Dieser für die SPÖ alarmierende Befund geht nicht nur aus den traditionellen soziodemografischen Wahlanalysen hervor, sondern auch aus den modernen Sinus-Studien, die in Deutschland gang und gäbe sind. In Österreich arbeitet das Integral-Institut mit dieser Methode, bei der Milieus nach Werthaltungen und Lebenswelten herausgefiltert werden. Dabei sind Reste der einstigen Volkspartei SPÖ erkennbar: Die SPÖ ist in vielen Sinus-Milieus zumindest ein wenig vertreten, woraus man ihre grundsätzlich Breite ablesen kann. Alarmierend sind aber ihre Schwerpunkte: Von der SPÖ fühlen sich "Etablierte" und "Traditionalisten" besonders angesprochen, die gesellschaftliche Avantgarde nimmt sie kaum wahr. "Die SPÖ ist die Partei der Großeltern", sagt Martin Radjaby, Kommunikationsstratege der Grünen. Die Grünen arbeiten seit Jahren mit der Sinus-Methode und nehmen sich Milieu für Milieu gezielt vor.

Bertram Barth, Chef des Integral-Instituts, bestätigt den Befund: "Die Erzählung der Sozialdemokratie ist insgesamt eine sehr alte. Das Versprechen an den Mittelstand, dass man Wohlstand erlangt, wenn man sich bildet und brav arbeitet, ist aus Sicht der Jungen obsolet." Kein Wunder: Die Jungen sind oft besser gebildet als die Etablierten und hanteln sich trotzdem nur von Praktikum zu Praktikum.

Die Lebenswelt der Jungen ist charakterisiert durch Schlagworte wie: erlebnishungrig, individuell, spaßorientiert, aber auch leistungsbereit und – ausgeprägt pragmatisch. Man nimmt, was gerade kommt, und macht das Beste draus.

Die Funktionärswelt der SPÖ ist ein anderes Universum. Zu manchen neuen Lebenswelten gibt es offenbar nicht einmal mehr Sprechkontakt. "Die Sprache der Funktionäre geht bei jüngeren Wählergruppen ins Leere", sagt Politikwissenschafter Fritz Plasser. "Die SPÖ bietet keine Personen, mit denen sich Jüngere identifizieren", sagt Barth.

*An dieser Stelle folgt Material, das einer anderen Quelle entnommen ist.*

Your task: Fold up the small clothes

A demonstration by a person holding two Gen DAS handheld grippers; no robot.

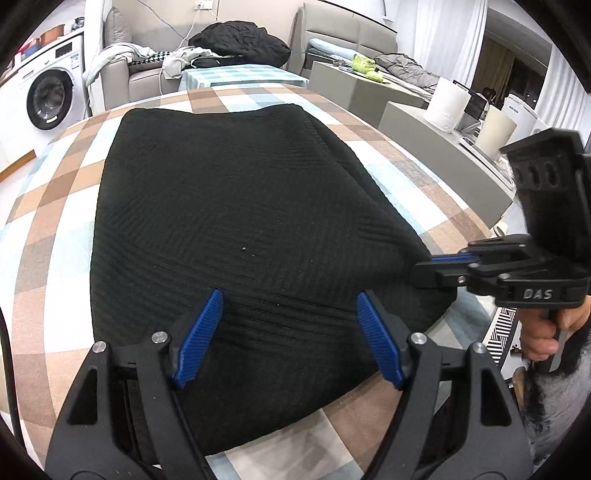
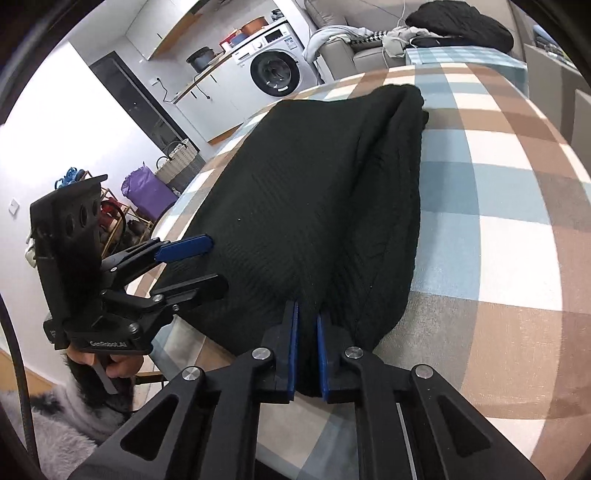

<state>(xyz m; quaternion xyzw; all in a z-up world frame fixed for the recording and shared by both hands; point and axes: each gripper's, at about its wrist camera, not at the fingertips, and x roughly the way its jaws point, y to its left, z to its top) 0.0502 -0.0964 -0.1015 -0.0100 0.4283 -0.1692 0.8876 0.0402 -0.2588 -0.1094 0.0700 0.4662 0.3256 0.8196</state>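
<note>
Left wrist view: the left hand-held gripper (image 1: pixel 290 332) spreads wide over the black knit garment (image 1: pixel 236 221) lying on the checkered bench (image 1: pixel 44 229), gripping nothing. Right wrist view: the right hand-held gripper (image 2: pixel 306 350) pinches the garment's near edge, pads narrowly apart.

I see a white washing machine (image 1: pixel 50 98) against the far wall, a grey sofa (image 1: pixel 144 72) heaped with clothes, and white curtains (image 1: pixel 461 33) at right.
</note>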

Den letzten Versuch, ein in die Zukunft gerichtetes Politik-Konzept zu formulieren, unternahm Alfred Gusenbauer mit der "solidarischen Hochleistungsgesellschaft". "Das ging in die richtige Richtung", sagt Barth. Aber die SPÖ hat darauf "allergisch reagiert", wie ein Präsidiumsmitglied erzählt. "Leistung, und schon gar Hochleistung, darf man bei uns nicht in den Mund nehmen."

Manchem SPÖ-Spitzenfunktionär dämmert langsam, dass es wie bisher nicht weitergeht. Ein Präsidiumsmitglied: "Wir haben vor Wahlen immer einen Brief an unsere Basis geschrieben und darauf vertraut, dass sie hingeht und uns die Mehrheit sichert. Jetzt kommen wir drauf, dass viele Brief-Empfänger bereits tot sind."

Kosten überschritten

Die SPÖ ist auch von Alltagssorgen gebeutelt. Sie stöhnt unter drückenden Schulden von angeblich rund zehn Millionen. Bestätigen will Kassenwart Christoph Matznetter nichts, aber: "Armut ist keine Schande. Wir sind sehr arm." Tatsächlich wird die Parteizentrale personell ausgeräumt, ein Teil der Mitarbeiter soll in den Klub transferiert werden, um zu sparen. Man leistet sich nicht einmal einen Kommunikationschef. Geschäftsführer Norbert Darabos will mit den jährlich acht Millionen Parteiförderung die Schulden bis 2017 abtragen. Hinzu kommt, dass die SPÖ wahrscheinlich die gesetzliche sieben Millionen Wahlkampfkosten-Grenze überschritten hat. Darabos: "Das Problem sind jene 3,5 Millionen, die der Klub im Wahlkampf ausgab, die wir dann aber als Parteiausgabe deklarieren mussten." Das Prüfergebnis gibt es am 30. September. Darabos: "Sollten wir über der Grenze liegen, werden wir alles transparent darlegen und zeigen, dass wir nichts zu verbergen haben."